Just today I heard my neighbor arguing with a friend of her daughter about a lie the girl told the teacher to get her out of class. Not only was she unapologetic to the girl’s mother she dared her to call the cops to get her to go away saying the cops won’t do anything because she is a kid, and was cussing the mother out like a dog. The reason the “butlers” have the keys to the mansion is because we are giving it to them.

Aster's avatar

Kids HIT teachers now? Naww….

MissAusten's avatar

I think I have to stop answering and following these questions about “kids today.” Besides having kids in school, I volunteer at my kids’ schools. I never see the kinds of things people are describing here. I’m sure they happen, and I know there are kids who are out of control and parents who are ineffective. I saw some of them when I worked in daycare but they were not typical.

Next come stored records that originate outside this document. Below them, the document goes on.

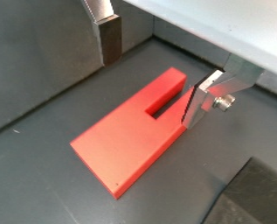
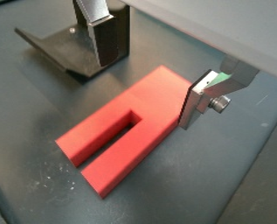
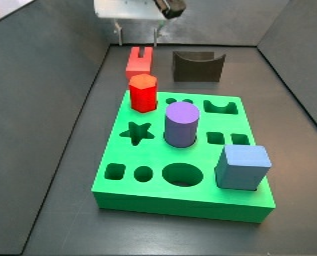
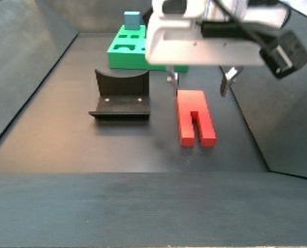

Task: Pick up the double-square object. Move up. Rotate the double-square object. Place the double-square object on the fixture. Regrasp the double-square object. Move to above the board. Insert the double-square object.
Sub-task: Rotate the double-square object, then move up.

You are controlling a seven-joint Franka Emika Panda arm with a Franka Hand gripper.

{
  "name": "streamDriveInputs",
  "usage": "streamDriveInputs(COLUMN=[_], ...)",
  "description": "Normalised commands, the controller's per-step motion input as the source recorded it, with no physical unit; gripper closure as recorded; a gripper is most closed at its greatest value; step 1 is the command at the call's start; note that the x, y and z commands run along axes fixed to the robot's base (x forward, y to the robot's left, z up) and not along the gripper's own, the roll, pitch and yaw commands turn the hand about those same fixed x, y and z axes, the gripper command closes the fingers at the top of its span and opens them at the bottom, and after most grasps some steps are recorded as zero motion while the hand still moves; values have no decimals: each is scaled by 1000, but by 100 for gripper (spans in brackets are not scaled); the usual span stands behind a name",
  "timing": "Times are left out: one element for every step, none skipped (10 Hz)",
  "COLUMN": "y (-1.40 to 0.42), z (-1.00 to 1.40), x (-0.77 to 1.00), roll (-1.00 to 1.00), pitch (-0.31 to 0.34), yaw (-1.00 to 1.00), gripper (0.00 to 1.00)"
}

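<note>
1. The gripper (image 4: 201,81) is hanging just above the double-square object (image 4: 195,116), its jaws standing apart and holding nothing.
2. In a wrist view one finger (image 2: 197,103) is sitting beside the red block's long edge and the other finger (image 2: 96,12) is standing off on the far side, so the block is lying between them, flat on the dark floor.
3. The block (image 1: 131,133) is looking stiff, smooth and light; I think the pads should be closing across its narrow width.
4. The fixture (image 4: 121,97) is standing near beside it, and the board (image 3: 188,150) is lying farther off.
</note>
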Motion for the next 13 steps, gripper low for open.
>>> streamDriveInputs(y=[3, 6, 7, 10, 15, 15, 16, 17, 19, 20, 0, 0, -1], z=[-1000, -1000, -919, -777, -644, -582, -462, -405, -292, -212, 0, 833, 815], x=[38, 46, 46, 45, 43, 39, 38, 33, 32, 34, 0, 0, -12], roll=[-66, -80, -95, -111, -126, -133, -143, -148, -158, -167, 0, 0, 0], pitch=[-51, -57, -63, -66, -72, -76, -90, -94, -100, -98, 0, 0, 10], yaw=[-6, -5, -2, -2, 1, 3, 3, 2, -1, -3, 0, 0, 0], gripper=[0, 0, 0, 0, 0, 0, 0, 0, 0, 0, 100, 100, 100])
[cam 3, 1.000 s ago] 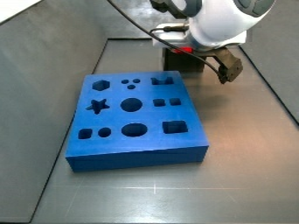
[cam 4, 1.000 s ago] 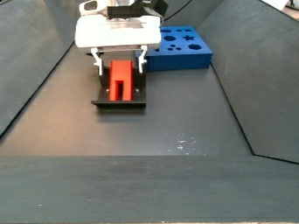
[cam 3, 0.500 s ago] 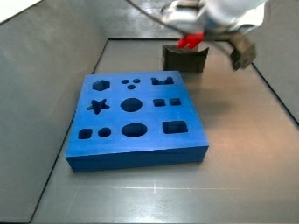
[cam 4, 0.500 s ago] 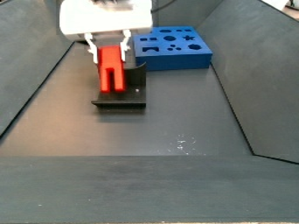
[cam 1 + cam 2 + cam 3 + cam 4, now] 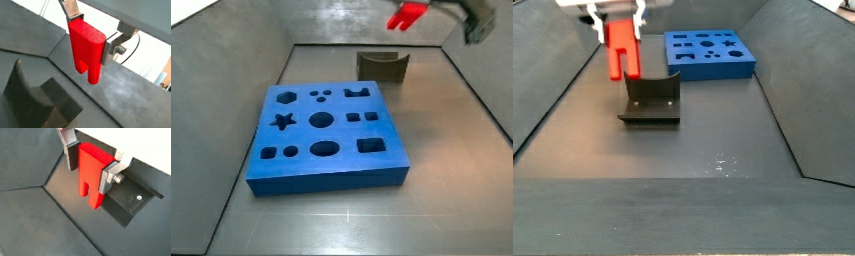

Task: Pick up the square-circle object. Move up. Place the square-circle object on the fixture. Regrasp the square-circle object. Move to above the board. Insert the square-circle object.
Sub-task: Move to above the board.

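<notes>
The square-circle object (image 5: 87, 47) hangs pegs-down, clamped in the gripper (image 5: 90, 163), lifted clear above the fixture (image 5: 651, 100) near the desk's (image 5: 714, 140) far edge. The board (image 5: 329, 137) lies apart, nothing blocking between.

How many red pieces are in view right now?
1. The red piece is held in the hand, lifted above the fixture, pegs pointing down. None shows on the board or floor.
</notes>
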Tool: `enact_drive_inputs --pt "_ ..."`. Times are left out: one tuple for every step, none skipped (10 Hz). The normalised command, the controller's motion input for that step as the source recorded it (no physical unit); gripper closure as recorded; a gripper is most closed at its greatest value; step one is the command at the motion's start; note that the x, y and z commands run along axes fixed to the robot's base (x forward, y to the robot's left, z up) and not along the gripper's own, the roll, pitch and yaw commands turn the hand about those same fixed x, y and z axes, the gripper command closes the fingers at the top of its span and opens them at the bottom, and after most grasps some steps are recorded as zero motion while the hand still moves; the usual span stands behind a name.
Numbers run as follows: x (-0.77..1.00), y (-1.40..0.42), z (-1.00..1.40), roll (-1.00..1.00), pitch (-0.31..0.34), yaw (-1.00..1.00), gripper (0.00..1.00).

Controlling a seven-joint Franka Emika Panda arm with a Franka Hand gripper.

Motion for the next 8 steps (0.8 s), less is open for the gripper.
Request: enact_drive_inputs --pt "0.27 0.01 1.0 -0.02 0.08 0.14 1.0" --pt "0.26 0.01 1.0 -0.02 0.064 0.13 1.0" --pt "0.24 0.01 1.0 -0.02 0.057 0.11 1.0" --pt "0.22 0.0 1.0 -0.01 0.053 0.09 1.0" --pt "0.22 0.0 1.0 -0.01 0.05 0.08 1.0" --pt "0.19 -0.01 1.0 0.0 0.049 0.07 1.0" --pt "0.16 -0.01 0.86 0.01 0.058 0.05 1.0" --pt "0.1 -0.01 0.63 0.02 0.069 0.04 1.0"
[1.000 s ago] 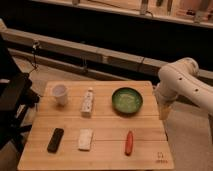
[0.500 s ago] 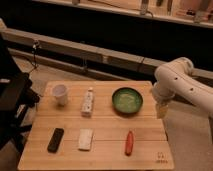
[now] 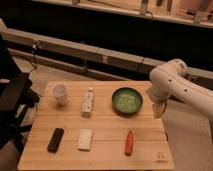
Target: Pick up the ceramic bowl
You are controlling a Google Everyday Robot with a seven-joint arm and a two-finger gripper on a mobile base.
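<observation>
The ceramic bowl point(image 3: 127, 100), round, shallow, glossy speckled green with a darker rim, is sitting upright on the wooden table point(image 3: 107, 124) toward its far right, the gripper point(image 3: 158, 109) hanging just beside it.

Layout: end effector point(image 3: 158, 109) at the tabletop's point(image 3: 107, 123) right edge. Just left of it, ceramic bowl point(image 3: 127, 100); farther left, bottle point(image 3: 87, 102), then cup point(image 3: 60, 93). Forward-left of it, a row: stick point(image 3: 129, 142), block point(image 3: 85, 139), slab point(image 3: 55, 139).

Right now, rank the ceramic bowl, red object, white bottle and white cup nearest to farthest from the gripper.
The gripper hangs open by the table's right edge.
1. ceramic bowl, back right
2. red object, front right
3. white bottle, back middle
4. white cup, back left
</observation>
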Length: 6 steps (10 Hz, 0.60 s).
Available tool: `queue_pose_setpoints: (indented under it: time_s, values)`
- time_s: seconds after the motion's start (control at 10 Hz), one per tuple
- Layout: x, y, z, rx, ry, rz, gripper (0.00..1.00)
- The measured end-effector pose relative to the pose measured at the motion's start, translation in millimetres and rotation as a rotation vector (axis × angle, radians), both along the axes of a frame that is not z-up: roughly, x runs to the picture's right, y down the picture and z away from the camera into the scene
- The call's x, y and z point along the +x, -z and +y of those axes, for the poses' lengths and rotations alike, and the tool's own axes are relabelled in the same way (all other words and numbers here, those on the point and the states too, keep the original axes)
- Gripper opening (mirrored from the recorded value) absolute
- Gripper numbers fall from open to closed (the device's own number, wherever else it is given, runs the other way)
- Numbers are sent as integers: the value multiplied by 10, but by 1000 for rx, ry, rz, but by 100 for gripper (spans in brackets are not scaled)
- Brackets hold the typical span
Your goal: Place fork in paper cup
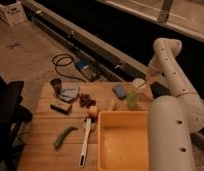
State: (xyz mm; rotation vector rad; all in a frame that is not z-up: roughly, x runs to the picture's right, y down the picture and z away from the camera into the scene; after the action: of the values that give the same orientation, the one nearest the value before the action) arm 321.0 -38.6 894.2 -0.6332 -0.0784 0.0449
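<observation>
Frankly, how the gripper (151,76) stands, and whether it has hold of anything, cannot be told. It hangs just above and to the right of the paper cup (138,84), at the end of the white arm (167,62).

No fork shows plainly at the gripper. The one likely candidate is a long pale utensil (85,142), lying flat well to the near left of the cup; I cannot be sure it is the fork. As a judgement, such a piece is light, stiff, thin and a little slippery. The middle of the handle is the place to take hold, so that the piece hangs straight.

The cup itself stands upright and looks light, so a knock on its rim could tip it.

Just left of the cup lies a small blue block (119,91). Nearer than the cup sits a yellow tub (126,114). Farther left of the cup are a dark red cluster (86,100), a round fruit (93,111), a green pod (64,136) and a small dark cup (56,86).

All of these rest on a slatted wooden table (42,147), whose grooves could catch a thin handle. Beyond the cup, on the floor, lies a looped cable (62,61).
</observation>
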Motion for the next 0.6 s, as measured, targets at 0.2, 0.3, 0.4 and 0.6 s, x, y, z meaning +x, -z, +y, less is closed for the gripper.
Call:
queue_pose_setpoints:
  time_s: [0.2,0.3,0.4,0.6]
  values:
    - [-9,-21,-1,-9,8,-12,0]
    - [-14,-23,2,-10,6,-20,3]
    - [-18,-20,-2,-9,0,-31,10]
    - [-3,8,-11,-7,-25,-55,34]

I was just thinking earlier today how interesting it is that if you make generalizations about people based on race or sex, you will immediately be chastised for it. Making sweeping generalizations about parents and kids is perfectly acceptable. Each time a question like this comes up, parents and people who actually work with and know kids are drowned out by people who don’t have kids and seem to only encounter brats with bad parents whenever they leave their homes, try to see a movie, or go to a restaurant. I’ll just leave you experts to it and avoid these questions from now on.